Task Sampling Bandits

Updated 12 February 2026

Task Sampling Bandits are adaptive methods that allocate computational resources across multiple tasks using multi-armed bandit strategies.
They leverage techniques like posterior aggregation and gradient-based influence to enable robust transfer in multi-task and neural combinatorial optimization.
The framework provides theoretical regret guarantees and addresses challenges in inter-task similarity and adaptive task scheduling.

Task sampling bandits are a class of methodologies for adaptively allocating learning or computational resources across multiple tasks using multi-armed bandit (MAB) or related online decision-making algorithms. The canonical objective is to improve overall performance in multi-task learning or transfer learning settings by leveraging inter-task relationships, empirical reward aggregation, or influence-based criteria to select which task to optimize at each round. This approach is prominent both in robust transfer learning for bandit settings and in accelerating neural multi-task combinatorial optimization, among other domains.

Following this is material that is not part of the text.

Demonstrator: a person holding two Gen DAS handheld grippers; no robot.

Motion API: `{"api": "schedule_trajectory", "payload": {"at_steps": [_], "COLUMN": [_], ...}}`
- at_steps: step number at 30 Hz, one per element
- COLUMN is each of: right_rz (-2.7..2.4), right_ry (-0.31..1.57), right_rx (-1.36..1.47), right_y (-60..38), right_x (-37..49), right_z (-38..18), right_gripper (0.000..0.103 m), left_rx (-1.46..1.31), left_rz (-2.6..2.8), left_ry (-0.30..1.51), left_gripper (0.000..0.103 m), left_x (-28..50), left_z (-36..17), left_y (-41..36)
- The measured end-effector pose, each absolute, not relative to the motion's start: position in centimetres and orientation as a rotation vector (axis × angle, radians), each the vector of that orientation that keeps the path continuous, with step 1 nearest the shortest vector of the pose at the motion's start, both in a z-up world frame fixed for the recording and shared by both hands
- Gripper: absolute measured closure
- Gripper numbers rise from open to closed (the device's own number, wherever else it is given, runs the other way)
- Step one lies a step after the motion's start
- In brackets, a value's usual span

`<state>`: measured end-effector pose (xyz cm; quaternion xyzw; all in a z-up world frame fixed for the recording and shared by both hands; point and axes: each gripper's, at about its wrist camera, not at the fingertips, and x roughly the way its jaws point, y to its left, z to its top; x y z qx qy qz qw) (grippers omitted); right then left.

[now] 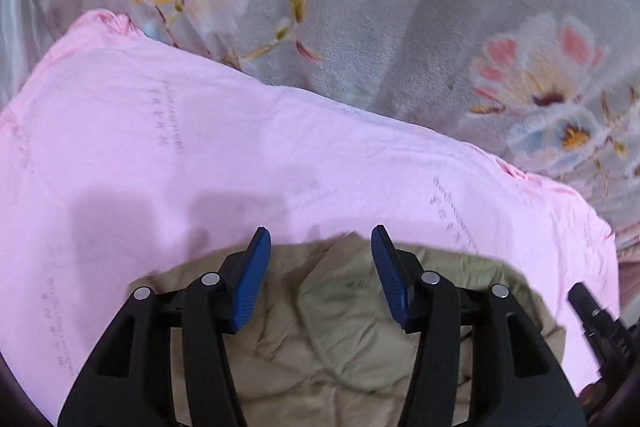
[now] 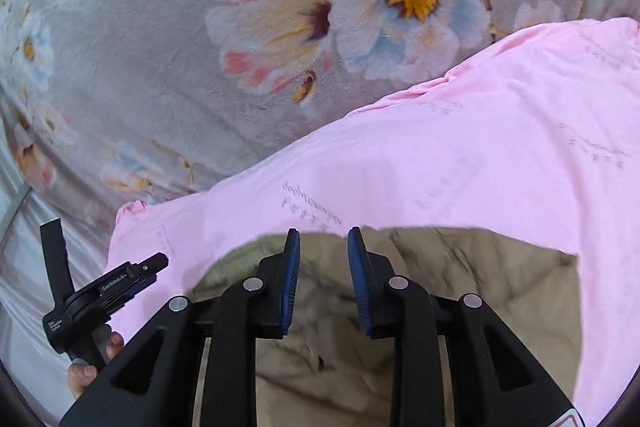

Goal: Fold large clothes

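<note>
A khaki padded garment [image 1: 340,339] lies folded on a pink sheet [image 1: 200,155]; it also shows in the right wrist view [image 2: 480,287] on the same pink sheet [image 2: 480,147]. My left gripper [image 1: 321,239] is open, hovering over the garment's far edge, nothing between its blue pads [image 1: 254,279]. My right gripper [image 2: 323,241] is open with a narrower gap, over the garment's far edge, empty. The other gripper shows at the right edge of the left view [image 1: 600,323] and at lower left of the right view [image 2: 104,295].
A grey fleece blanket with printed flowers [image 1: 380,7] covers the bed beyond the pink sheet, also in the right view [image 2: 160,47]. A pale sheet and bed edge [image 2: 24,247] lie at the far left.
</note>
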<state>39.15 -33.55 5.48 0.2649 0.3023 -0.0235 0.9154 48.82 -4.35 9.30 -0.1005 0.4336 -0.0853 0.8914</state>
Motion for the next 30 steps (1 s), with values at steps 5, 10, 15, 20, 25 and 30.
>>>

1. Problem Formulation and Multi-Task Bandit Frameworks

In task sampling bandits, the foundational structure is a multi-task bandit environment. Here, there are $M$ tasks (often termed "players") and each task faces a $K$ -armed stochastic bandit with independent, unknown reward distributions. For task $p$ and arm $i$ , the reward distribution is denoted $D_i^p$ , supported on $[0,1]$ , with mean $\mu_i^p$ . The inter-task similarity is enforced by a dissimilarity parameter $\epsilon\in[0,1]$ , such that $|\mu_i^p-\mu_i^q|\leq\epsilon$ for all tasks $p,q$ and arms $i$ .

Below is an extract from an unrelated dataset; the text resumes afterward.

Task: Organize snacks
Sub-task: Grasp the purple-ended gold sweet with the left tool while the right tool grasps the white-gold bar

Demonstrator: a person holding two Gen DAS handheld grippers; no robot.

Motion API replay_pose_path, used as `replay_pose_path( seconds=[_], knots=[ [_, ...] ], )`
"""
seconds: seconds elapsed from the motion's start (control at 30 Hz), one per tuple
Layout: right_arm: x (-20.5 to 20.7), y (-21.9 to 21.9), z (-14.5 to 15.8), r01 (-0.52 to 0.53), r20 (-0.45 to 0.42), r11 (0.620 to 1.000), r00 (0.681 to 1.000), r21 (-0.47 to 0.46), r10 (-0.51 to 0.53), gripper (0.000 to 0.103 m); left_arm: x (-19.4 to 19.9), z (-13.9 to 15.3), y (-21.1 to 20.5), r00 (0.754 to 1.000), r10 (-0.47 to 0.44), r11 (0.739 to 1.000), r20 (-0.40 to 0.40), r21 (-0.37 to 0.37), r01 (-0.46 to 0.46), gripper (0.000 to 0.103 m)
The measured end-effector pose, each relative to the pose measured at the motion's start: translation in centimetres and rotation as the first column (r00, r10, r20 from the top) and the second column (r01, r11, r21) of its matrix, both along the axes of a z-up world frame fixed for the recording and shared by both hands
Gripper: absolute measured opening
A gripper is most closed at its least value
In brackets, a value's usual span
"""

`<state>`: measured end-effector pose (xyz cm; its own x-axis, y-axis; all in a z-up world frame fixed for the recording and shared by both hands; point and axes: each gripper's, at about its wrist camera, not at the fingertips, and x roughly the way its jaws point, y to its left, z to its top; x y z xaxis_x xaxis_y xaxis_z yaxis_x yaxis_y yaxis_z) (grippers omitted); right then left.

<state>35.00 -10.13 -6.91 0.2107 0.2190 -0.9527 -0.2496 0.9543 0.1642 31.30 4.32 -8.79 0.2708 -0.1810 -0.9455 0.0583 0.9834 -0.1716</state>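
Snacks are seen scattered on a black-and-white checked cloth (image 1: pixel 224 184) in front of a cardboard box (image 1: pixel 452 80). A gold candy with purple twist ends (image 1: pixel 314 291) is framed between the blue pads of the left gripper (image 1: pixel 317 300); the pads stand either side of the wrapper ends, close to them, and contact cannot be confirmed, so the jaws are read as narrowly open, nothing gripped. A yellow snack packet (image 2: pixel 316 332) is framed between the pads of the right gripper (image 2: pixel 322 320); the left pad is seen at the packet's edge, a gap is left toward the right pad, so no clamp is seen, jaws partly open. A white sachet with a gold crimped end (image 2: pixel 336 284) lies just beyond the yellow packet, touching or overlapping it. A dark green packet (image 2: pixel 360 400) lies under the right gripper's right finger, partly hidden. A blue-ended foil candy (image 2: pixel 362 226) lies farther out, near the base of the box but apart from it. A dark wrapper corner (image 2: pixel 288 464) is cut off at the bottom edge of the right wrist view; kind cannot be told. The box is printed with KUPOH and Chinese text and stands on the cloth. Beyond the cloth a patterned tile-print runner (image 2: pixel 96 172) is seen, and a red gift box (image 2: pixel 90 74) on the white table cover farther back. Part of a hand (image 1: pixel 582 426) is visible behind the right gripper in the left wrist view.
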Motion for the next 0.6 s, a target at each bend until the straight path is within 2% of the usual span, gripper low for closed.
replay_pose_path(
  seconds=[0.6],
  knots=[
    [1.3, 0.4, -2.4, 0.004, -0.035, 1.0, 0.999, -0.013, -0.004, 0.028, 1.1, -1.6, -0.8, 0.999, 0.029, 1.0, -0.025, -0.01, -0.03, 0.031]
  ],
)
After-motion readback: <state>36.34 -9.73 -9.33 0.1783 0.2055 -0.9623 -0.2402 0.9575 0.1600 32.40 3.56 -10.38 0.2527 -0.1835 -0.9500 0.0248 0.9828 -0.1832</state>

At each round $t$ , a possibly varying subset of tasks $P_t\subset [M]$ becomes active (chosen by an adversary or according to some schedule). Each active task $p\in P_t$ independently selects an arm $i_t^p$ , observes reward $r_t^p\sim D_{i_t^p}^p$ , and shares $(i_t^p, r_t^p)$ with other tasks. The aggregate regret is

$R(T) = \sum_{p=1}^M \sum_{t: p\in P_t} (\mu_*^p-\mu_{i_t^p}^p) = \sum_{i=1}^K\sum_{p=1}^M \mathbb{E}\left[n_i^p(T)\right]\Delta_i^p,$

where $\mu_*^p = \max_j \mu_j^p$ and $\Delta_i^p = \mu_*^p - \mu_i^p$ (Wang et al., 2022).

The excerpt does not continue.